Fenomena yang seperti ini jelas tidak adil di mata para siswa dan orang tua yang sudah bekerja keras. Alhasil, hal ini membuat banyak siswa dan orang tua kecewa. Kemungkinan buruknya adalah hal ini bisa membuat motivasi belajar siswa turun karena merasa sudah pasti akan diterima di sekolah tersebut. Juga, kejadian ini bisa menurunkan indeks prestasi sekolah.

Alasan lainnya adalah anak perlu bergaul dan bersosialisasi lebih luas. Mengutip dari laman pontianak.tribunnews.com, anak perlu bergaul dengan lingkungan yang beragam untuk menumbuhkan perasaan “terpacu” dalam dirinya.

Jika anak bersekolah SD, SMP, dan SMA dalam lingkungan yang sama, mereka akan kehilangan kesempatan bertemu orang-orang baru. Padahal ini adalah hal yang sangat penting untuk melatih jiwa sosial mereka supaya berkembang dan mendapatkan banyak pengalaman baru, belajar dari keberagaman dan pengalaman orang-orang yang belum pernah mereka temui sebelumnya.

Alasan lainnya adalah kuota penerimaan siswa. Berdasarkan data PPDB, sebanyak 90% siswa diterima berdasarkan jarak rumah ke sekolah. Sementara itu, masih banyak terjadi kesalahan ketidakakuratan data, sehingga meski rumah siswa dekat dengan sekolah, mereka bisa mengalami kegagalan administrasi dan ditolak sekolah tujuan.

Sedangkan, dari sudut pandang lain, kuota 90% ini merupakan jumlah yang sangat besar karena hanya tersisa 10% kuota untuk siswa yang benar-benar bersaing dengan nilai.

Mestinya, dalam 3 tahun ini, server sudah diperbaiki sehingga kesalahan administrasi yang membuat siswa gagal tidak terjadi berulang kali, karena ini mempersulit mereka sebab harus mencari sekolah lain.
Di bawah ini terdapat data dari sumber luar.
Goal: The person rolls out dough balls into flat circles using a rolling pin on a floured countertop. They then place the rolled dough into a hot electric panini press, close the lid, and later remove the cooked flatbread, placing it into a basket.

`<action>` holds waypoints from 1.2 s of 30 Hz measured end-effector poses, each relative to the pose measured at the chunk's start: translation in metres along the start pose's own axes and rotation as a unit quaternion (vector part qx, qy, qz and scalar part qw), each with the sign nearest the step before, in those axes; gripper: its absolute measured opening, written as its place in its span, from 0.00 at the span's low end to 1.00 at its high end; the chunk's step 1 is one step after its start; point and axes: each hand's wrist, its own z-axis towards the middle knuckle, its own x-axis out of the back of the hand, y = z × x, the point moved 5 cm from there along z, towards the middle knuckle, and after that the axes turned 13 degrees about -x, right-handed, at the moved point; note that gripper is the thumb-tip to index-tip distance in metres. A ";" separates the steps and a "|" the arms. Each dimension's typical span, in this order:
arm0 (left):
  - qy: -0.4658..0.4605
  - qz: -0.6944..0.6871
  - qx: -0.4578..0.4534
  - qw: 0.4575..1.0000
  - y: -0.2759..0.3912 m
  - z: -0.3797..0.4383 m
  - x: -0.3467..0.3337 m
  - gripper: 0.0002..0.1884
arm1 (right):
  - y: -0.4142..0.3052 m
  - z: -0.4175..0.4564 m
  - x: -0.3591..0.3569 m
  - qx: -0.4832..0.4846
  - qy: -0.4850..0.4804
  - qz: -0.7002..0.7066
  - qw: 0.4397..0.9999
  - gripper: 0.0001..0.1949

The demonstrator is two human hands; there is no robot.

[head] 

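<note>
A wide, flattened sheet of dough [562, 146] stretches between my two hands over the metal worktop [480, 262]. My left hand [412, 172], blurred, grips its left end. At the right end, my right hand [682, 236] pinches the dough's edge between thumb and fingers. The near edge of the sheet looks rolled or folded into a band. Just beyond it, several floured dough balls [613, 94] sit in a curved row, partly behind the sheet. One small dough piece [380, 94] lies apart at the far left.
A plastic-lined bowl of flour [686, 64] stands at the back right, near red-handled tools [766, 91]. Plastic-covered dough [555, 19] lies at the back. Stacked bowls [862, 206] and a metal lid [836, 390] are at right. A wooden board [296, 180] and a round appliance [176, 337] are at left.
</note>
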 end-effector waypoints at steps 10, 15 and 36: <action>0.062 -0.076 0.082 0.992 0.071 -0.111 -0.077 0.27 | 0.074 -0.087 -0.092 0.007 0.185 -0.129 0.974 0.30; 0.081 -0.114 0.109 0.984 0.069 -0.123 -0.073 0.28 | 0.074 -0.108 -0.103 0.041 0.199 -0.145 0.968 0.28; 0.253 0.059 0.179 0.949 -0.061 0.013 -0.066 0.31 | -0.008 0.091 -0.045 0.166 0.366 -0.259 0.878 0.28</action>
Lalu di mana letak keberhasilan 'tujuan zonasi' jika masih tetap tidak efisien bagi masyarakat? Juga, pemerintah seharusnya memberikan sedikit kelonggaran kuota, sehingga siswa diterima dengan zonasi dan tes masing-masing memiliki jatah masuk yang adil.

Alasan terakhir yang banyak dikritik adalah sistem zonasi ini masih belum bisa mencapai tujuannya. Tujuan zonasi adalah menyamaratakan kualitas semua sekolah. Sekolah-sekolah diharapkan memiliki kualitas guru dan murid yang sama dan menghilangkan sebutan “sekolah favorit”.

Nyatanya, tujuan ini menjadi makin sulit dicapai karena sekolah yang terletak di tengah kota akan mengalami ledakan jumlah pendaftar sementara sekolah di daerah terpencil yang jauh dari pemukiman akan makin kekurangan siswa pendaftar.

Ide untuk menghilangkan sebutan “sekolah favorit” juga akan menurunkan kualitas-kualitas calon penerus bangsa. Karena guru favorit yang berpengalaman lebih banyak, sedikit banyak juga akan mengalami degradasi pada semangatnya, begitu pula dengan siswa pintar yang dicetak untuk lomba-lomba.

Selain itu, sarana dan prasarana di sekolah favorit juga tidak bisa disamakan dengan sarana di sekolah biasa. Bukankah akan lebih sayang jika prasarana yang sudah ada turun keoptimalan fungsi pakai belajarnya karena sistem ini, yang mana juga menurunkan output siswa?

Atas banyaknya protes yang muncul ,Menteri Nadiem Makarim sepertinya harus memiliki pertimbangan yang matang tentang zonasi untuk mengoptimalkan manfaat untuk semua masyarakat jika akan dilanjutkan, dan mengurangi protes jika masih akan terus digunakan. Mengingat setiap orang tentu menginginkan yang terbaik.